[[ AVAILABLE DATA, beginning ]]

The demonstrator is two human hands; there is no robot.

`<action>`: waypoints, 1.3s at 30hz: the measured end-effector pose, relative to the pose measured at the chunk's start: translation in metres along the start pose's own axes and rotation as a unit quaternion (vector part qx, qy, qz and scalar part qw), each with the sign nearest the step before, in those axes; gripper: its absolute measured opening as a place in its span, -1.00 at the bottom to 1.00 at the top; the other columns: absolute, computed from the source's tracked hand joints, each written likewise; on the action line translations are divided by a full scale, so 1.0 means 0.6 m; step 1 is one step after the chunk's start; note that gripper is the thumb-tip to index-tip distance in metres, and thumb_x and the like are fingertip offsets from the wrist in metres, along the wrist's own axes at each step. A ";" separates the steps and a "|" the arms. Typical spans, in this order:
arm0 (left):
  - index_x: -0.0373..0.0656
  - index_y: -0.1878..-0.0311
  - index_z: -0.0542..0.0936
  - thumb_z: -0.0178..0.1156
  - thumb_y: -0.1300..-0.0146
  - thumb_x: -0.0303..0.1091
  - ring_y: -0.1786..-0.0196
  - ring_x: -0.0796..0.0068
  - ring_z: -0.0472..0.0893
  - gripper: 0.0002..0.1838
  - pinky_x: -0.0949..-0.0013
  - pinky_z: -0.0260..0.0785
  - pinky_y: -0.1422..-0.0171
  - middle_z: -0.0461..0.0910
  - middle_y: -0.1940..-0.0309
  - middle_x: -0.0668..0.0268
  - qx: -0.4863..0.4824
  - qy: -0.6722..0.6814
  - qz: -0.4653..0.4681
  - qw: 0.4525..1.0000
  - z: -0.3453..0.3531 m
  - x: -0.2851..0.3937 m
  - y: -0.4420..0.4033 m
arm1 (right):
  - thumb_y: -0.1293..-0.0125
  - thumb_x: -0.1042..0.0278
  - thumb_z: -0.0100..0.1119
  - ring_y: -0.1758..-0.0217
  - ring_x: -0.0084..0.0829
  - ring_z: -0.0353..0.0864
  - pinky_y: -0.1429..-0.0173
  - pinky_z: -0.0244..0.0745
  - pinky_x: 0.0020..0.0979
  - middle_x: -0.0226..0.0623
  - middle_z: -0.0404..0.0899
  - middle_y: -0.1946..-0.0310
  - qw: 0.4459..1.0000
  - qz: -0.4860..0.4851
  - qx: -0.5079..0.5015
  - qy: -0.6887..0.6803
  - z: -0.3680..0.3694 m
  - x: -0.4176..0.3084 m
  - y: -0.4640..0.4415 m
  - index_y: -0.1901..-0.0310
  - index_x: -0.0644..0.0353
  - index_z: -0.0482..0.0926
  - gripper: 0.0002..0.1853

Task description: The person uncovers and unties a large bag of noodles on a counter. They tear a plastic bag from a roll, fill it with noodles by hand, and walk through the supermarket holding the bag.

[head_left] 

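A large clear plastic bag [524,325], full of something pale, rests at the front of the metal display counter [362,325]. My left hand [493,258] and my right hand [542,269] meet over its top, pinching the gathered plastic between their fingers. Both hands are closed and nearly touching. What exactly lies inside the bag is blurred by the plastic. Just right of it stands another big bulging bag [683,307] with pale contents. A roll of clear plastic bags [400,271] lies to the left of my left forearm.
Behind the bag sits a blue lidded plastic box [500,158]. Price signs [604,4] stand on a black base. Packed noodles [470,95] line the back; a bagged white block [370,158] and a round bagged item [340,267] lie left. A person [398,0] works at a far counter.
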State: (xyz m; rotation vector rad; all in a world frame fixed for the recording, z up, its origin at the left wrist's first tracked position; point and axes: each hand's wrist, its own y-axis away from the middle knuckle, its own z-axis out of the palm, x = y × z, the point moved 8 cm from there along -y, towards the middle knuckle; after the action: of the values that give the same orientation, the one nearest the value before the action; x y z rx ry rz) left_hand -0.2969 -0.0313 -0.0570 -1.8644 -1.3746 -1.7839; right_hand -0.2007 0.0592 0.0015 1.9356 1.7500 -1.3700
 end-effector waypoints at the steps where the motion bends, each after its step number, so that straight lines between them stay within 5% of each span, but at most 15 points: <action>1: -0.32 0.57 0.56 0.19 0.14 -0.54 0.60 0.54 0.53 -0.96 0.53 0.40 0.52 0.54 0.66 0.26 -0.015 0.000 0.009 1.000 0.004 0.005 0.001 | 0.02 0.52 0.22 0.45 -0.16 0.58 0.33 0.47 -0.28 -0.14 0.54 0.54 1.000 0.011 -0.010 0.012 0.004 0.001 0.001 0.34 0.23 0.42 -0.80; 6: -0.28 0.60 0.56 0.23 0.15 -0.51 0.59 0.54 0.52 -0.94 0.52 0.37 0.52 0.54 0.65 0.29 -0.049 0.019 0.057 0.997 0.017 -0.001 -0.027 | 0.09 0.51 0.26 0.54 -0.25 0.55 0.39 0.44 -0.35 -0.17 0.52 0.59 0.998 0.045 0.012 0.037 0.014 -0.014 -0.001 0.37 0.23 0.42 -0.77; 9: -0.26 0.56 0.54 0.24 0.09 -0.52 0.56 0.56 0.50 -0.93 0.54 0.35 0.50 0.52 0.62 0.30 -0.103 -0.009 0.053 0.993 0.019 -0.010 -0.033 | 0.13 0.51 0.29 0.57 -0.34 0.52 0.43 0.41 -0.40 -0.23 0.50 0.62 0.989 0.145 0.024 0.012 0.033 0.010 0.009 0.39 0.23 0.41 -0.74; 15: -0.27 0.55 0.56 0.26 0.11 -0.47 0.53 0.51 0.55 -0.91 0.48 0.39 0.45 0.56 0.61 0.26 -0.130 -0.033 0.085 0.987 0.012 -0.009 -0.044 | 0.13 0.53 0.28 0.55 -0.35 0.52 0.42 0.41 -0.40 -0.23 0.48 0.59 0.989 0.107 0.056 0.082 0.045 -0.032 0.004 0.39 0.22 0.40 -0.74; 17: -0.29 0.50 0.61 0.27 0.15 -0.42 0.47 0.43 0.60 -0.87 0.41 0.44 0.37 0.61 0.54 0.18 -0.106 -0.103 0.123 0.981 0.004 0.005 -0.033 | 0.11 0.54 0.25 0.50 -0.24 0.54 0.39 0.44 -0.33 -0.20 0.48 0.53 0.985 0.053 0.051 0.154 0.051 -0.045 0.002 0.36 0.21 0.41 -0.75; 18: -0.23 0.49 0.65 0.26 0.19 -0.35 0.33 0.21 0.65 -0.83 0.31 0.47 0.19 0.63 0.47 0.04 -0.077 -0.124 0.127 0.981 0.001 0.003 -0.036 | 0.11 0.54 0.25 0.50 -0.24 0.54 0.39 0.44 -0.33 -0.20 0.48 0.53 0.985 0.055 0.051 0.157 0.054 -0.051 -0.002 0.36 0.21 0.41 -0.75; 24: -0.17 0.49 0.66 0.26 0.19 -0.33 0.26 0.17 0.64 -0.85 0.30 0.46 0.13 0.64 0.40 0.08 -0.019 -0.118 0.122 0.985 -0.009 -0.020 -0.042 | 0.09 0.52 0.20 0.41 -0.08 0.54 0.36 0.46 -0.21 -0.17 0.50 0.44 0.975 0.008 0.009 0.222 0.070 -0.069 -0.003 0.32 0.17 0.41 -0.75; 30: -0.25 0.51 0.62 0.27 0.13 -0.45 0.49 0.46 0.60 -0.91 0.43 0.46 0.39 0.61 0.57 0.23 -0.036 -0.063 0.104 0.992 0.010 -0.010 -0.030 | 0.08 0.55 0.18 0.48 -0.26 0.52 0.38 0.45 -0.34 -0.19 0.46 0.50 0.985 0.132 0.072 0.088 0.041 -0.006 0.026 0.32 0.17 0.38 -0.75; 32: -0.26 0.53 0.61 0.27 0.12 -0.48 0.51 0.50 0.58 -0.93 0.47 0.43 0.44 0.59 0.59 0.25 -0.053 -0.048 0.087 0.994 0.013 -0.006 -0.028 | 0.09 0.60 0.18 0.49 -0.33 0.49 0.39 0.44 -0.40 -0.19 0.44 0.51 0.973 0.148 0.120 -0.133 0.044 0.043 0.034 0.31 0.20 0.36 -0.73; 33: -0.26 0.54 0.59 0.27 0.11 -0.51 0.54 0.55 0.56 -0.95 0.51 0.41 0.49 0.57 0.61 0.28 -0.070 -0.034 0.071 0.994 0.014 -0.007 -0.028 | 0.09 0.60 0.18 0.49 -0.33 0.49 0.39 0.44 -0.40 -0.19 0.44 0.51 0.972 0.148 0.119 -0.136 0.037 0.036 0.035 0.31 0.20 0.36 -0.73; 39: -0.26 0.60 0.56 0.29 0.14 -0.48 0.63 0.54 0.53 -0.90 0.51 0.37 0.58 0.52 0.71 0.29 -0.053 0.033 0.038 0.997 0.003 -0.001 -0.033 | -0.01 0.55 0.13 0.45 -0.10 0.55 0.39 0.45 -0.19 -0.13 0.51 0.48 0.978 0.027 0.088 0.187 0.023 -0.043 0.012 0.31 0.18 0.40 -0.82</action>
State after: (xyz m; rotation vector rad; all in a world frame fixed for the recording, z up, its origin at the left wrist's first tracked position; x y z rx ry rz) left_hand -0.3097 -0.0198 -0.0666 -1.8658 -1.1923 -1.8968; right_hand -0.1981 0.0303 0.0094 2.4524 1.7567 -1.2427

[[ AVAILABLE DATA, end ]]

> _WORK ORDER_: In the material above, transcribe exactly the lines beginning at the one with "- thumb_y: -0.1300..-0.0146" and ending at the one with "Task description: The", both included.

> _ANSWER TO THIS TASK_:
  - thumb_y: -0.1300..-0.0146
  - thumb_x: -0.0303..0.1091
  - ring_y: -0.1786..-0.0196
  - ring_x: -0.0796..0.0068
  - ring_z: -0.0472..0.0893
  - gripper: 0.0002..0.1838
  - pinky_x: -0.0949..-0.0013
  - pinky_z: -0.0260..0.0785
  - pinky_y: -0.1422..-0.0171
  - middle_z: -0.0461..0.0910
  - middle_y: -0.1940..-0.0309
  - middle_x: -0.0668..0.0268
  - qx: -0.4863..0.4824
  - qy: -0.6722..0.6814
  - qz: -0.4653..0.4681
  - qw: 0.4525..1.0000
  - z: -0.3453..0.3531 m
  - x: -0.2851..0.3937 m
  - y: -0.4420..0.4033 m
arm1 (right):
  - thumb_y: -0.1293..-0.0125
  - thumb_x: -0.1042..0.0278
  - thumb_z: -0.0100..0.1119
  - ring_y: -0.1758..-0.0217
  - ring_x: -0.0084..0.0829
  - ring_z: -0.0353..0.0864
  - pinky_y: -0.1429..-0.0173
  - pinky_z: -0.0244..0.0745
  - pinky_x: 0.0020..0.0979
  - middle_x: -0.0226..0.0623
  - middle_z: -0.0404..0.0899
  - middle_y: -0.1946..-0.0310
  - qw: 0.4459..1.0000
  - qz: -0.4860..0.4851
  - qx: -0.5079..0.5015
  - qy: -0.6887..0.6803
  - z: -0.3680..0.3694 m
  - x: -0.4176..0.3084 m
  - y: -0.4640..0.4415 m
  - index_y: -0.1901..-0.0310
  - index_x: -0.0644..0.0353
  - index_z: -0.0482..0.0926
  - gripper: 0.0002..0.1853

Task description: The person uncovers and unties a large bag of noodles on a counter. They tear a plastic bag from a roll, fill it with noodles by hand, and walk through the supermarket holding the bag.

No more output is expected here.